_To do_
In the material below, find the line with "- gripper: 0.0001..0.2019" and the line with "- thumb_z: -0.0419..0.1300", then output those two lines and every line between them, exactly.

_Data to use_

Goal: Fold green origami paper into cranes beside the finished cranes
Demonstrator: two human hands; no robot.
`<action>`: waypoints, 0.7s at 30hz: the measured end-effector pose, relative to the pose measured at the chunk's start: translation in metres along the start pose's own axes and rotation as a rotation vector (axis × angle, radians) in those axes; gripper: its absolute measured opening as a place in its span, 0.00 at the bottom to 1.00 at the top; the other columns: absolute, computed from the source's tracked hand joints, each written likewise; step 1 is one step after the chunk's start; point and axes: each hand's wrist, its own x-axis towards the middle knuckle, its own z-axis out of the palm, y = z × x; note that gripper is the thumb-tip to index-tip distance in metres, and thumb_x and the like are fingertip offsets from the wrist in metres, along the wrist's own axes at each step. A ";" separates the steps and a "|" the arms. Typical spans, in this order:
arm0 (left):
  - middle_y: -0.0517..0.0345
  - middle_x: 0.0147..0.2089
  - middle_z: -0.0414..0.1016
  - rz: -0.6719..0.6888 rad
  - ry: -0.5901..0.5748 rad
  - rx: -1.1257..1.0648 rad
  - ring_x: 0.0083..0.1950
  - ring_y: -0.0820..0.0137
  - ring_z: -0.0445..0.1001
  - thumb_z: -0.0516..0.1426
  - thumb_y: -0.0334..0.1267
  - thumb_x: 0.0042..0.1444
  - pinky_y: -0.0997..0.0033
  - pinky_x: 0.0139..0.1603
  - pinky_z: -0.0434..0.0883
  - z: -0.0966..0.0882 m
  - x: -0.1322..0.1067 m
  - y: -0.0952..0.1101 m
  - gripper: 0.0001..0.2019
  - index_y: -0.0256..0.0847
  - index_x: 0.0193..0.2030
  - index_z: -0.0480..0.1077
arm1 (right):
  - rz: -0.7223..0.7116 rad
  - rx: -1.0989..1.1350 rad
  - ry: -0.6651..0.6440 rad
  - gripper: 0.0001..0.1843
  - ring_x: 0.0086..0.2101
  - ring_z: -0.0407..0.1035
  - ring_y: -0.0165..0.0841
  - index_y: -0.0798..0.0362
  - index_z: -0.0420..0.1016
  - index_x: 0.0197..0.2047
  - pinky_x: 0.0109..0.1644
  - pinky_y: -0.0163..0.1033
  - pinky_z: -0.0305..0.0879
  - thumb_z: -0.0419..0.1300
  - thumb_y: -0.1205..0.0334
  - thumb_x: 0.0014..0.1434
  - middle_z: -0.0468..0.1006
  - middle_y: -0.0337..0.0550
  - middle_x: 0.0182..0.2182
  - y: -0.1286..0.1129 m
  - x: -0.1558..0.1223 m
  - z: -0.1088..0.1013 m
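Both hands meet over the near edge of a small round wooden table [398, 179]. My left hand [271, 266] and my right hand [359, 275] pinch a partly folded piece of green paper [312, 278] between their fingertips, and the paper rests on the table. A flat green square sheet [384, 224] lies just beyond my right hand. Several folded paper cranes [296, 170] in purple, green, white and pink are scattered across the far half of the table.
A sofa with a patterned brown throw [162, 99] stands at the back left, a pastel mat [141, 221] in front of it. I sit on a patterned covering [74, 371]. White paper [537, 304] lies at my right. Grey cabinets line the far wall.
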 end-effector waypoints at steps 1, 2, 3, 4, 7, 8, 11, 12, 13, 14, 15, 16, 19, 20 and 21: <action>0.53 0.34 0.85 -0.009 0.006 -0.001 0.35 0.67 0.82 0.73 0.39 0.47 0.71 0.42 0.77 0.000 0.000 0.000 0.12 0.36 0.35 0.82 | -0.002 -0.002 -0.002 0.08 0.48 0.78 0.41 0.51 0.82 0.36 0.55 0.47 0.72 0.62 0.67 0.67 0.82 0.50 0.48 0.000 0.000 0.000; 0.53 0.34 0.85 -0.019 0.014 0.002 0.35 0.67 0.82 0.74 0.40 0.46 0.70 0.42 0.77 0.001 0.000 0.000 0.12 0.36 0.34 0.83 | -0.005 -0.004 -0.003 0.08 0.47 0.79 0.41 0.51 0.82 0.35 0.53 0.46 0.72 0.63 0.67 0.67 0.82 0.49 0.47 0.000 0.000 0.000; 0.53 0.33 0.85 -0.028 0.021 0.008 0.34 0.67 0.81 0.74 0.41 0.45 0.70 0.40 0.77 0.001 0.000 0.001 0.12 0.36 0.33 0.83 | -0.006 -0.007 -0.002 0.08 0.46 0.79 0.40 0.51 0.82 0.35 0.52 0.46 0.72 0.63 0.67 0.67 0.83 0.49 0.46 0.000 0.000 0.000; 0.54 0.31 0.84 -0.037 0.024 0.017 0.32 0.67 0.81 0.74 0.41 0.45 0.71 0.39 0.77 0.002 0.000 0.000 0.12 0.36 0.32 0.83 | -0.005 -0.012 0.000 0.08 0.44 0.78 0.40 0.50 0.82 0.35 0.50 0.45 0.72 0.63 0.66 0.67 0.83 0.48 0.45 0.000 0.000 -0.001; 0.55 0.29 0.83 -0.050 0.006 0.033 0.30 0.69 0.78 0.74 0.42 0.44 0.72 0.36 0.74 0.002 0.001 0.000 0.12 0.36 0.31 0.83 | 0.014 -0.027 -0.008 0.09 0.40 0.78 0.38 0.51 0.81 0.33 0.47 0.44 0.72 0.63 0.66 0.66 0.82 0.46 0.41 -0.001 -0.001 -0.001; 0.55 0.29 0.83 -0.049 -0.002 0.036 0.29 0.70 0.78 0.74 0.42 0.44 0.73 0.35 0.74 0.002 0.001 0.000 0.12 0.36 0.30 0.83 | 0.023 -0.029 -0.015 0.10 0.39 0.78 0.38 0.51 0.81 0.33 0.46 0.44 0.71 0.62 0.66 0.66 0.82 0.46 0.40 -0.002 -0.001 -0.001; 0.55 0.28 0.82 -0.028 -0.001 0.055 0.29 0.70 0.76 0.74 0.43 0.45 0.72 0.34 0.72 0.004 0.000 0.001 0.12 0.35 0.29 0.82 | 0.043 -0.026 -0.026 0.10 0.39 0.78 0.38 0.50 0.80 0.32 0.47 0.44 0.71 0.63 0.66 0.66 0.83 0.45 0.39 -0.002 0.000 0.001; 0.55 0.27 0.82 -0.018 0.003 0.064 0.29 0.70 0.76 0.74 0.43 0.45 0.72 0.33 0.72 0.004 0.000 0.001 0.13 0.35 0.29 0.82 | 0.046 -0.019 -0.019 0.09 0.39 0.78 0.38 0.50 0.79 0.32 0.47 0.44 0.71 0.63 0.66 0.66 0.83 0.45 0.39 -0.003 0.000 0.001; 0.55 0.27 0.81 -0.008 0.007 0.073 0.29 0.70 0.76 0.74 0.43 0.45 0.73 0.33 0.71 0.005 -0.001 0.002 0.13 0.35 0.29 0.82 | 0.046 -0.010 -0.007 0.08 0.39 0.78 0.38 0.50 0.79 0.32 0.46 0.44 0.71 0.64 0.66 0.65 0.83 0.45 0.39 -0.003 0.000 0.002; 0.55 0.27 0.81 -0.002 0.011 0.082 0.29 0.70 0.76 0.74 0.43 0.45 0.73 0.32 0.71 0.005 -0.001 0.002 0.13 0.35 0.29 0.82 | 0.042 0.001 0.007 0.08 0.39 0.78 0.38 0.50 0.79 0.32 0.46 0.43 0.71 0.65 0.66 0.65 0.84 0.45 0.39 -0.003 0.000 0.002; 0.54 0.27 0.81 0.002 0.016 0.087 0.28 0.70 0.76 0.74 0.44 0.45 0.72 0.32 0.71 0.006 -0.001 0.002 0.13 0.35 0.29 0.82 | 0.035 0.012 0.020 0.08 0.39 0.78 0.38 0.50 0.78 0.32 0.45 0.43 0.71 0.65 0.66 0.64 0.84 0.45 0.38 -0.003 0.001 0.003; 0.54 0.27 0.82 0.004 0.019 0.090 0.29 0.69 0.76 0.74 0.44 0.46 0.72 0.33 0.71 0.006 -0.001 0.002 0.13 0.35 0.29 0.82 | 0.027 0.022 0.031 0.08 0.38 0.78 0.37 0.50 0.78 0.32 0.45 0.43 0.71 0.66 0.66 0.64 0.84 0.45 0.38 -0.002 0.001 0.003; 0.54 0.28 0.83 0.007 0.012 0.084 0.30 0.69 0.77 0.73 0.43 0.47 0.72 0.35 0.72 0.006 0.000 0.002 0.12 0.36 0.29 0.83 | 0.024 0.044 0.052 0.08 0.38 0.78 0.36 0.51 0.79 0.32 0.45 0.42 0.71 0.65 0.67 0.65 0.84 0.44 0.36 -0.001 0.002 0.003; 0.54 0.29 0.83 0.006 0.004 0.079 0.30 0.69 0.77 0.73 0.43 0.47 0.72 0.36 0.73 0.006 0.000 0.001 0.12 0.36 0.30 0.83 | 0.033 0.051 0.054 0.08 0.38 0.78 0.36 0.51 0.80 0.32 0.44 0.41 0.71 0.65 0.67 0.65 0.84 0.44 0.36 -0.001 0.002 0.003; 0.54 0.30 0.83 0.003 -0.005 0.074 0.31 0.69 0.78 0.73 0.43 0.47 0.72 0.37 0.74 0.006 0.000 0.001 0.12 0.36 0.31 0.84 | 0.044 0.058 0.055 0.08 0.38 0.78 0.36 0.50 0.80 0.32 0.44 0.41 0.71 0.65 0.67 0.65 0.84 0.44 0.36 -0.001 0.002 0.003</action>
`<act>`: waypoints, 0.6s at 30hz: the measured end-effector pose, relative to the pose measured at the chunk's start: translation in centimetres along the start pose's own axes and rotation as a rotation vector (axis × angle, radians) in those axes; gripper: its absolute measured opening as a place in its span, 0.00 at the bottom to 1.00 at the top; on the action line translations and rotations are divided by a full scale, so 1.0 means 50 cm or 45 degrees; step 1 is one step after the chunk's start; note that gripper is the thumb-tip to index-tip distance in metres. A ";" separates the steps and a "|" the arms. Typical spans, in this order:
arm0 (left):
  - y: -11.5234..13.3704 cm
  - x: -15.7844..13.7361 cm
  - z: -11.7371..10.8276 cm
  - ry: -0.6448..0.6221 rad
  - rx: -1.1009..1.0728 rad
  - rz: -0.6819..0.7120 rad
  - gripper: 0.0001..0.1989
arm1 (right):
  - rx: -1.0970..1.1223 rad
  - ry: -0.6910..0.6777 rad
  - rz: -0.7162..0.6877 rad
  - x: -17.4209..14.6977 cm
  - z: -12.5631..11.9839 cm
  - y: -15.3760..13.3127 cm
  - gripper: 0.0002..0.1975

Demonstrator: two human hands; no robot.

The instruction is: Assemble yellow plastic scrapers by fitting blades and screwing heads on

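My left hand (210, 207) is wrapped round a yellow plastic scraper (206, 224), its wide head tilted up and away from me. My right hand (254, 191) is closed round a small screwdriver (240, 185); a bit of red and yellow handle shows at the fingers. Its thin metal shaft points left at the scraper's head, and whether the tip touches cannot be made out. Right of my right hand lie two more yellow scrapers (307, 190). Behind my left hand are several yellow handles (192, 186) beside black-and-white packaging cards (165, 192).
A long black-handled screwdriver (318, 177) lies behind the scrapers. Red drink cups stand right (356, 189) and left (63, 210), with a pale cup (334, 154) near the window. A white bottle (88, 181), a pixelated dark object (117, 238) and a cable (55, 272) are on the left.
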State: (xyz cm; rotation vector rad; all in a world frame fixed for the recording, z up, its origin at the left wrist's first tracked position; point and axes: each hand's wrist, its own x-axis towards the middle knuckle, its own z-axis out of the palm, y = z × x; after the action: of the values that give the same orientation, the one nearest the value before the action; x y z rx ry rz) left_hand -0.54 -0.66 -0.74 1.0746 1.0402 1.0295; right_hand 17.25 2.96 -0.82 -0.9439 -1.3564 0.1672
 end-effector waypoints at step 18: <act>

_Exercise answer_
  - gripper: 0.0001..0.2019
  - index_y: -0.0256..0.0847
  - index_x: 0.0193..0.2030
  - index_z: -0.0480..0.1077
arm1 (right):
  - rz: -0.7223..0.7116 rad
  - rx: -1.0989..1.1350 rad
  - ry: -0.6651..0.6440 rad
  - gripper: 0.0001..0.1843
  - ring_x: 0.0086..0.2101
  - ring_z: -0.0407..0.1035
  - ring_y: -0.0165..0.0841
  - index_y: -0.0798..0.0362
  - index_z: -0.0420..0.1016
  - index_x: 0.0197..0.2047
  - pinky_x: 0.0109..0.1644
  - pinky_y: -0.0163..0.1033
  - pinky_z: -0.0305..0.0879
  - thumb_z: -0.0419..0.1300

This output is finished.